A percepção de que a gestão de Rodrigo Rollemberg nada faz além de apagar incêndios é “real”, reconhece o chefe da Casa Civil, Hélio Doyle. Ele diz que, como foram encontrados “vários incêndios”, é preciso apagá-los primeiro, para depois “plantar”. “As pessoas estão vendo os problemas que já existiam, um pouco agravados, e têm a sensação de que não estamos fazendo nada”, conclui o secretário.
“Estamos tentando mostrar o tamanho do problema. A população precisa compreender que o governo está tomando as medidas para evitar que as coisas piorem”, argumenta Hélio Doyle. O governo tem que administrar o problema, ele diz. “Mas o problema é de todo mundo”, frisa.
Recursos de fora
O déficit herdado do ex-governador Agnelo Queiroz deve se acentuar, com as despesas do ano – incluindo os reajustes salariais concedidos sem previsão orçamentária aos servidores públicos, conforme o secretário. Com os recursos do caixa, vai dar apenas para manter o Distrito Federal, ele argumenta.

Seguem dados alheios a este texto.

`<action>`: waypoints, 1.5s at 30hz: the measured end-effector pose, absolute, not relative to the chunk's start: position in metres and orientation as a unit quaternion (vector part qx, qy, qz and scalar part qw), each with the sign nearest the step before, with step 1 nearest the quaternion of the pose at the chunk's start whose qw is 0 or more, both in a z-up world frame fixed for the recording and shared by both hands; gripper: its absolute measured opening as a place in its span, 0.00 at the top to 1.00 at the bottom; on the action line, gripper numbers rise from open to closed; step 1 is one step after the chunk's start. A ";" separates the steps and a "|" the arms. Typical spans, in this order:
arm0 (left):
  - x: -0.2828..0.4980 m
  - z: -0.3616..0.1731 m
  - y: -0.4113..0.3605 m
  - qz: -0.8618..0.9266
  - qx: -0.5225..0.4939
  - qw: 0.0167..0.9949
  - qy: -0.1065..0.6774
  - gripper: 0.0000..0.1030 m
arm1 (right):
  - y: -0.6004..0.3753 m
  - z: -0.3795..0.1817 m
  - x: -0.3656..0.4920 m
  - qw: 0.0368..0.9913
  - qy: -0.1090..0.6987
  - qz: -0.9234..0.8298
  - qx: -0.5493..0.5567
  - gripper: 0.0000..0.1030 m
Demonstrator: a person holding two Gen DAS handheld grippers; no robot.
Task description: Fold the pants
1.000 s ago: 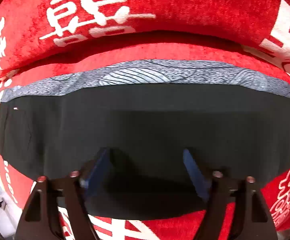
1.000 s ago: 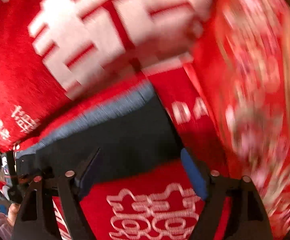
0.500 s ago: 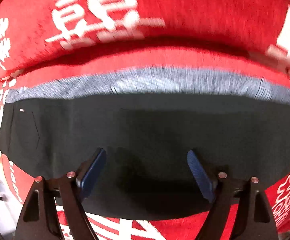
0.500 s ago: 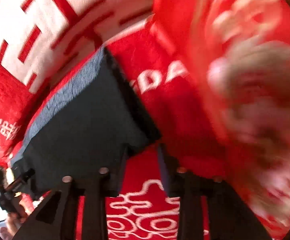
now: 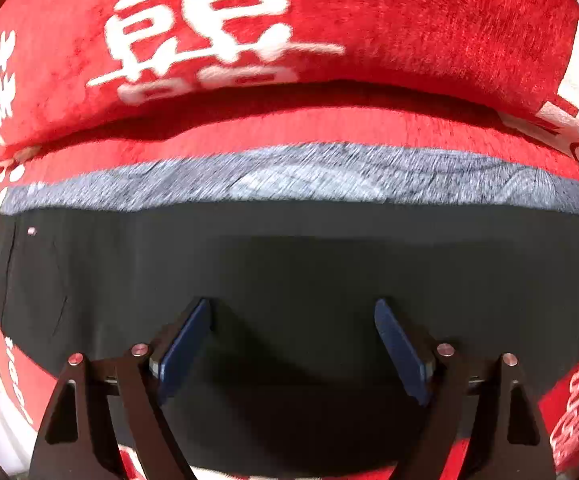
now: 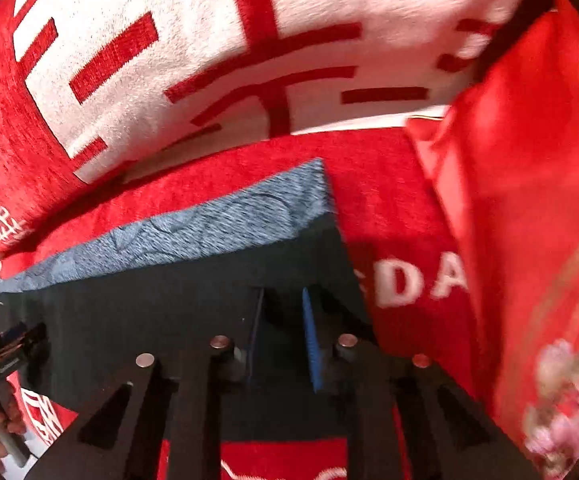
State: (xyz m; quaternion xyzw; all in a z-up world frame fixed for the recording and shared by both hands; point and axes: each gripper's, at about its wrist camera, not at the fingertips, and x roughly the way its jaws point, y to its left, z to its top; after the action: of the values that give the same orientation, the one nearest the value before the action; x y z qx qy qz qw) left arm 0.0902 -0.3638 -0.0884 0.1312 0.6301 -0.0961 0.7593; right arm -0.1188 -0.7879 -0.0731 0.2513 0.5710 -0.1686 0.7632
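Note:
The dark pants (image 5: 289,272) lie flat and folded on a red cover, with a grey patterned strip (image 5: 289,178) showing along their far edge. My left gripper (image 5: 293,316) is open just above the pants' near part, holding nothing. In the right wrist view the pants (image 6: 161,308) and grey strip (image 6: 217,228) fill the lower left. My right gripper (image 6: 281,304) hovers over the pants' right end near the corner, its jaws narrowed to a small gap with nothing between them. The left gripper (image 6: 9,340) shows at the far left edge.
A red cushion with large white characters (image 5: 249,32) rises right behind the pants. A red patterned cloth with pink flowers (image 6: 529,240) stands at the right. The red cover with white lettering (image 6: 417,284) lies under the pants.
My right gripper has swung left from the red cover onto the pants' right end and its jaws have narrowed. My left gripper has stayed open, drifting slightly over the pants.

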 end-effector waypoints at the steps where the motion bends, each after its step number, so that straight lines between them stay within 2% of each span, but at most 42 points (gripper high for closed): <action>1: 0.090 -0.088 -0.356 -0.096 0.135 0.753 0.637 0.17 | -0.788 -0.069 -0.125 0.755 0.577 -0.179 0.256 0.81; 3: 0.085 -0.077 -0.337 -0.096 0.137 0.749 0.641 0.17 | -0.782 -0.058 -0.130 0.745 0.583 -0.182 0.270 0.75; 6: 0.089 -0.056 -0.293 -0.071 0.127 0.763 0.630 0.17 | -0.756 -0.041 -0.140 0.750 0.564 -0.116 0.325 0.75; 9: 0.103 -0.047 -0.245 -0.034 0.112 0.768 0.630 0.17 | -0.695 -0.039 -0.135 0.735 0.562 -0.014 0.379 0.70; 16: 0.149 -0.047 -0.127 0.021 0.129 0.782 0.610 0.17 | -0.489 -0.098 -0.096 0.643 0.562 0.154 0.497 0.68; 22: 0.166 -0.086 -0.067 0.040 0.161 0.777 0.607 0.17 | -0.403 -0.150 -0.075 0.620 0.545 0.142 0.546 0.67; 24: 0.164 -0.084 -0.051 0.014 0.120 0.786 0.607 0.11 | -0.401 -0.157 -0.072 0.624 0.535 0.134 0.554 0.67; 28: 0.162 -0.084 -0.039 -0.009 0.080 0.790 0.608 0.10 | -0.401 -0.155 -0.060 0.624 0.520 0.116 0.571 0.67; 30: 0.161 -0.082 -0.041 -0.019 0.084 0.790 0.607 0.10 | -0.404 -0.144 -0.051 0.626 0.524 0.112 0.567 0.93; 34: 0.158 -0.084 -0.038 -0.040 0.083 0.795 0.599 0.10 | -0.404 -0.104 -0.050 0.681 0.515 0.113 0.508 0.92; 38: 0.155 -0.085 -0.040 -0.043 0.103 0.801 0.589 0.10 | -0.393 -0.131 -0.065 0.670 0.562 0.074 0.480 0.93; 41: 0.149 -0.075 -0.049 -0.032 0.124 0.792 0.597 0.11 | -0.394 -0.127 -0.079 0.652 0.594 0.067 0.467 0.92; 45: 0.123 -0.051 -0.086 -0.090 0.119 0.794 0.589 0.11 | -0.422 -0.082 -0.087 0.691 0.591 0.056 0.412 0.87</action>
State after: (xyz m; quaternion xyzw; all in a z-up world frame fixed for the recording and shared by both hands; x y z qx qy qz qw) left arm 0.1234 -0.0862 -0.0507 0.1189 0.5891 -0.0901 0.7942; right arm -0.0874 -0.4221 -0.0820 0.4121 0.5910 0.0562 0.6912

“Vamos conseguir fazer algumas obras com os R$ 500 milhões do empréstimo do Banco do Brasil e outros recursos que podem vir do Governo Federal, do PAC (Programa de Aceleração do Crescimento), de convênios, financiamentos… Mas, dificilmente, vamos conseguir investir em largar escala. Os recursos terão de vir de fora”, acrescenta Hélio Doyle.
Os investimentos prioritários para este ano ainda não foram definidos. “Estamos começando a consolidar essa discussão, para ver onde vamos investir”, garante Doyle.